The other is Arrivals & Departures, which captures the players taking the big stage or leaving it, ranging from Jimmy Anderson to Mark Waugh. "Wisden has traditionally said glowing goodbyes to the greats," de Lisle says, "but players just below that level have had to wait for an obituary before we summed up their achievement. There are more and more of these now, from Angus Fraser to Jonty Rhodes, so we have commissioned brief pen-portraits of them from leading writers, as well as registering the new stars on the circuit. It would be fascinating now to see what Wisden had had to say about, say, Brian Lara when he first emerged."

Other main themes
Among the main themes of the book are the overloaded interntional programme, which is discussed from two angles: Christopher Martin-Jenkins of The Times cries out for less, for the sake of everybody with a stake in the game. "When someone who loves cricket as much as CMJ has had enough," de Lisle says, "perhaps the game's bosses will finally sit up and take notice." Derek Pringle of The Daily Telegraph weighs up the impact on the players' family lives and talks to England wives of different generations in an article entitled "Don't Marry a Cricketer". After more than a hundred years of listing the players' Births and Deaths, this is believed to be the first time Wisden has taken a look at their marriages.

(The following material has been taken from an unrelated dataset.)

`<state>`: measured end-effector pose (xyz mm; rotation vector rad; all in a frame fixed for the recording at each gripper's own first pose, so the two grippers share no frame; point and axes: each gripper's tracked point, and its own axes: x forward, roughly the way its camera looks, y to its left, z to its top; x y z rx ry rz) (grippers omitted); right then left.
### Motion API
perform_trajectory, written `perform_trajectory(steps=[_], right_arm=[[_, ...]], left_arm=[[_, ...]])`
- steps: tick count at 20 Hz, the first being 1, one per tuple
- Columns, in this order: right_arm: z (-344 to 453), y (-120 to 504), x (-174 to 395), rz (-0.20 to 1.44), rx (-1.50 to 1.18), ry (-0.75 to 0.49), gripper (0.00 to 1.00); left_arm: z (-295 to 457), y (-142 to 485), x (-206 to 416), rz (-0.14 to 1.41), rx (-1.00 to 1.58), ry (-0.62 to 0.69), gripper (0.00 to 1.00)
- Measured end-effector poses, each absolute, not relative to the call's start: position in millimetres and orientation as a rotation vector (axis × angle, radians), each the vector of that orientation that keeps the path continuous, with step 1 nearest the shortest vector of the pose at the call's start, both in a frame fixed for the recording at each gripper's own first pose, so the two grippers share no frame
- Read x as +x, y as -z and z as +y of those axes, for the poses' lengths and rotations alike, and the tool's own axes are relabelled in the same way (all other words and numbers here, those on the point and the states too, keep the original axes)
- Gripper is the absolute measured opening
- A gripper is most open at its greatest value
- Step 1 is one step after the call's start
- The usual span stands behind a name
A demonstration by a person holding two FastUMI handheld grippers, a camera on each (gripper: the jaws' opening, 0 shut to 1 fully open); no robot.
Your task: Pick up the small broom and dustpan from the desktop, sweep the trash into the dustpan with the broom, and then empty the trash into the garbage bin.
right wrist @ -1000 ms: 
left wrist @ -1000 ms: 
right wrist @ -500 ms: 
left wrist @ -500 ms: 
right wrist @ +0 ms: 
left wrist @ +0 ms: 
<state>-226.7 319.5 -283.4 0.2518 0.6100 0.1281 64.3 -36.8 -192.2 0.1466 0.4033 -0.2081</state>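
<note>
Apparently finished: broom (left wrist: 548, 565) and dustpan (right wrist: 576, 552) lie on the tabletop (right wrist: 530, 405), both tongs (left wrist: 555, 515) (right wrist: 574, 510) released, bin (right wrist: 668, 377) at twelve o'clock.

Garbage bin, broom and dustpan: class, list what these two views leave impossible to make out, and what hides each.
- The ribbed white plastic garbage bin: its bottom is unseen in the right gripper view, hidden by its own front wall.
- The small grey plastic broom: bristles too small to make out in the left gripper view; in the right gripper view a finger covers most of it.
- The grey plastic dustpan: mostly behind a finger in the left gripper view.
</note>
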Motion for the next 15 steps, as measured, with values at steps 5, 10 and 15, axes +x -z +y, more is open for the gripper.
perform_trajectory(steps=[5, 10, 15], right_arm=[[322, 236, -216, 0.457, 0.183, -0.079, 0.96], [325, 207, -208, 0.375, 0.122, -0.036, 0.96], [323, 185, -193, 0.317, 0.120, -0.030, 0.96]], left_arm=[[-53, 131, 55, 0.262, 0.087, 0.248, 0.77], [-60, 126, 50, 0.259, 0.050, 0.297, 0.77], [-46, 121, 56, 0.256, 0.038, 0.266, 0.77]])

Marcus Berkmann on the World Cup
Shane Warne was sent home after testing positive for a performance-enhancing mother.

Another theme is fast batting, which is discussed not only by the editor but by Simon Barmes of The Times in a lead article on Steve Waugh's influence. "The tactic has been enthralling," Barnes writes, "but Waugh did not do it to enthral. He did it to enslave."

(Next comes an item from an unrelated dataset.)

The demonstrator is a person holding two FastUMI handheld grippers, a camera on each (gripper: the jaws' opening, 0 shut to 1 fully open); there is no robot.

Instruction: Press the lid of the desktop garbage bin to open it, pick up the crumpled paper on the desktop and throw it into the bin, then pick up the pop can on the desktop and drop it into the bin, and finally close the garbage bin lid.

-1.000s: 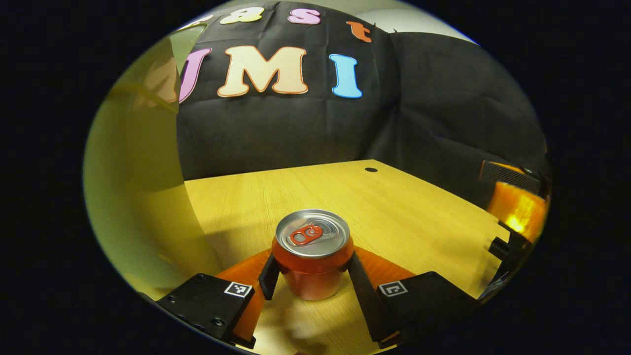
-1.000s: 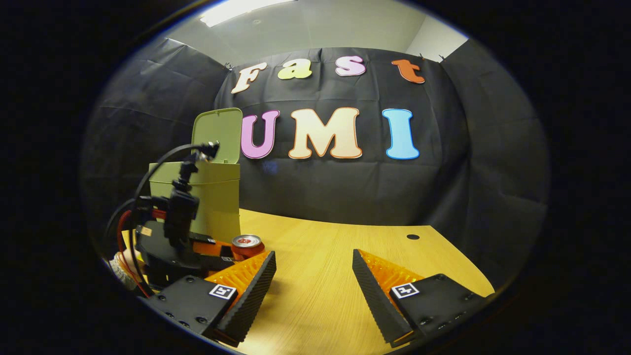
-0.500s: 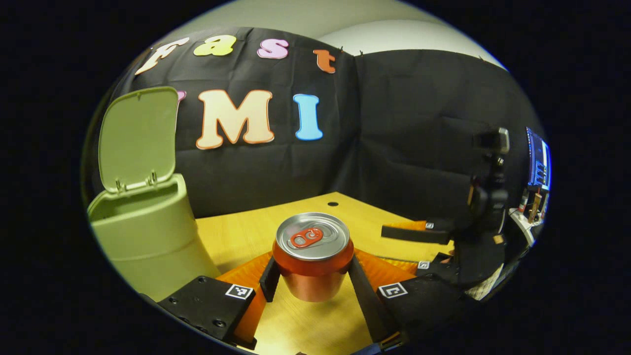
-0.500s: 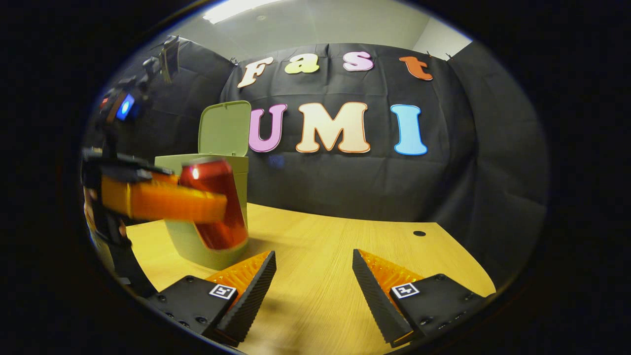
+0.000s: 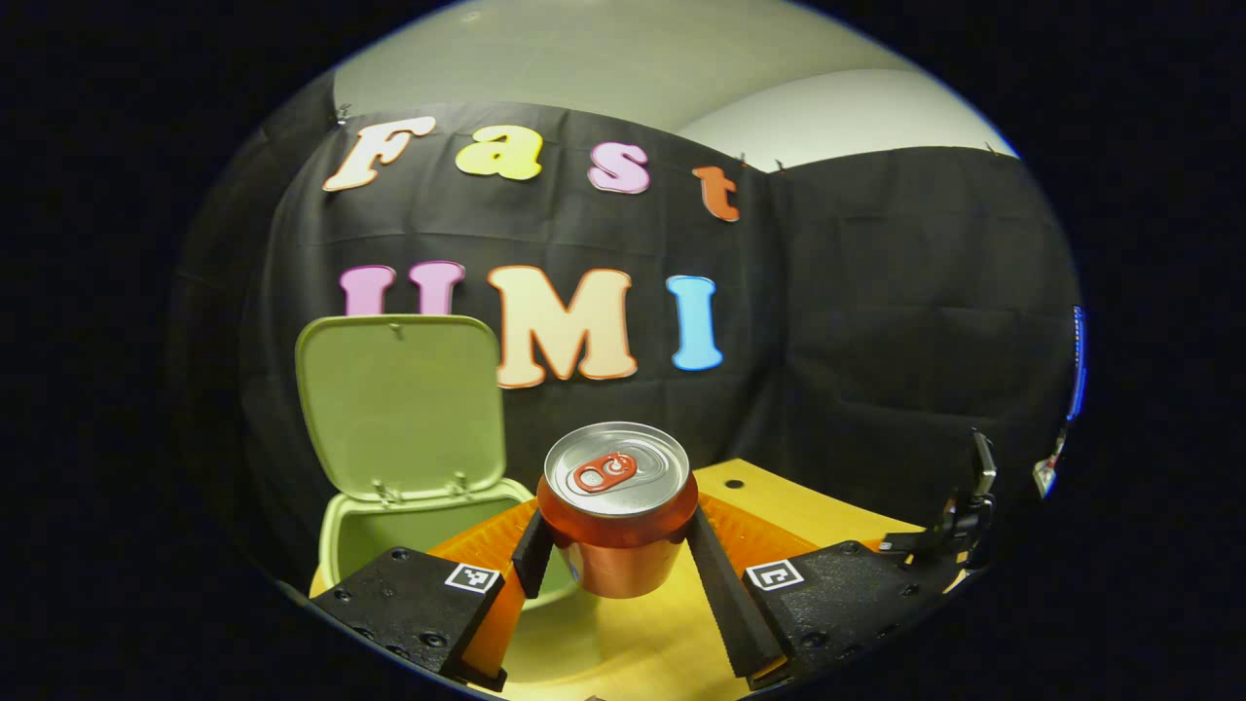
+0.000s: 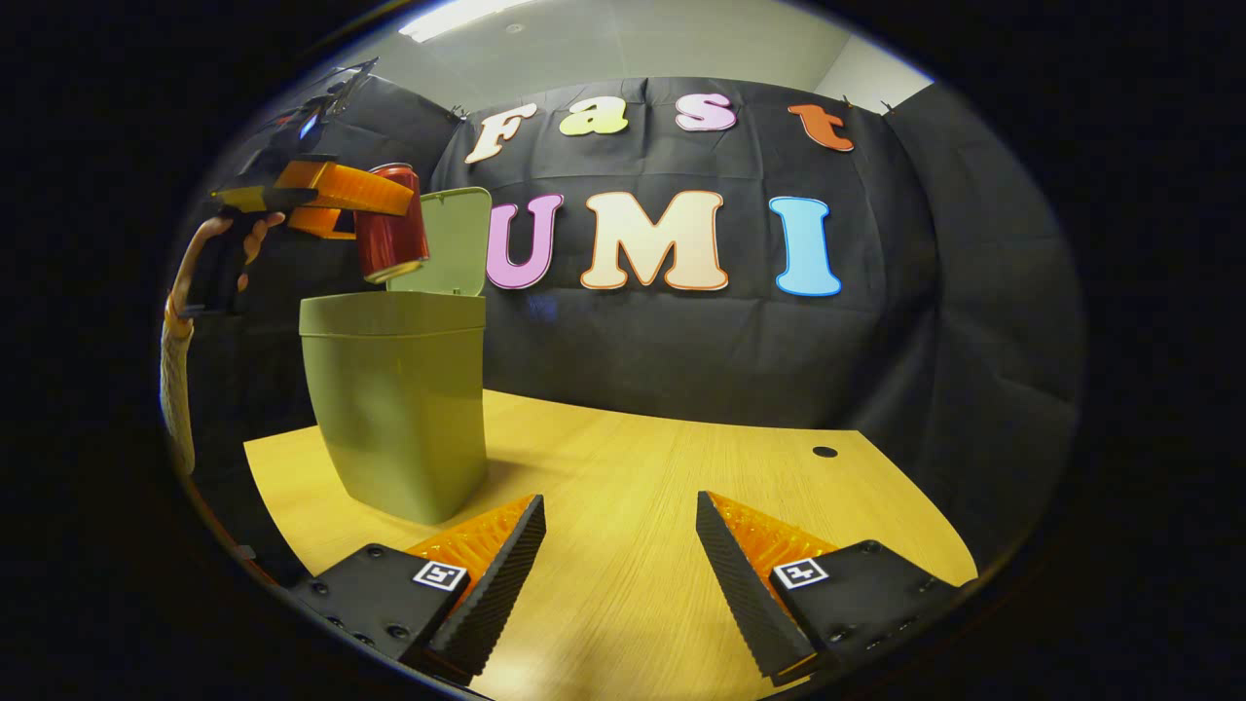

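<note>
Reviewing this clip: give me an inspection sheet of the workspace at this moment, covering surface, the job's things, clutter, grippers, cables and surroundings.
Surface: wooden desktop, with a small dark round hole near its far edge.
Job's things: green garbage bin stands upright on the desktop, its lid raised open. Pop can is held off the desktop above the bin's opening, seen in the right gripper view. Crumpled paper: nothing seen on the desktop.
Clutter: nothing seen.
Grippers: left gripper shut on the pop can, both fingers against its sides; a hand holds it. Right gripper open, holding nothing, low over the desktop.
Cables: nothing seen.
Surroundings: black cloth wall; pale ceiling with a light.
</note>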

Sachin Tendulkar receives the rare accolade of a major article in mid-career, as he reaches 30 and passes 100 Tests. A new table shows that he is by far the leading international centurion of all time, taking one-day cricket and Test matches together: Tendulkar has 65 centuries, while the next man, Australia's Mark Waugh, has 38. "When Tendulkar bats," writes Rohit Brijnath, "India stills."

And much more
Frank Keating reviews the year's books, the biggest-ever Obituaries section describes the lives of Hansie Cronje and many others, and Cricket Round the World records the momentous day in Finnish cricket when galloping elk stopped play. Marcus Berkmann contributes possibly Wisden's first piece of pure humour, giving a fan's view of the World Cup. The Index of Unusual Occurrences includes "County captain shins up tree", "Bowler takes hat-trick without noticing" and "Labrador prompts taking of the new ball in Championship match". Alastair McLellan reports on the merger between Wisden Online and CricInfo, Simon Briggs identifies the unorthodox strokes that make up The 21st-Century Coaching Book, and there is a distinctly Indian flavour to the book with contributions from several writers on Wisden Asia Cricket magazine, launched in 2001. Wisden, as ever, is a vivid distillation of a fascinating game. As the posters in the bookshops put it: "Take a fresh look at Wisden. We have."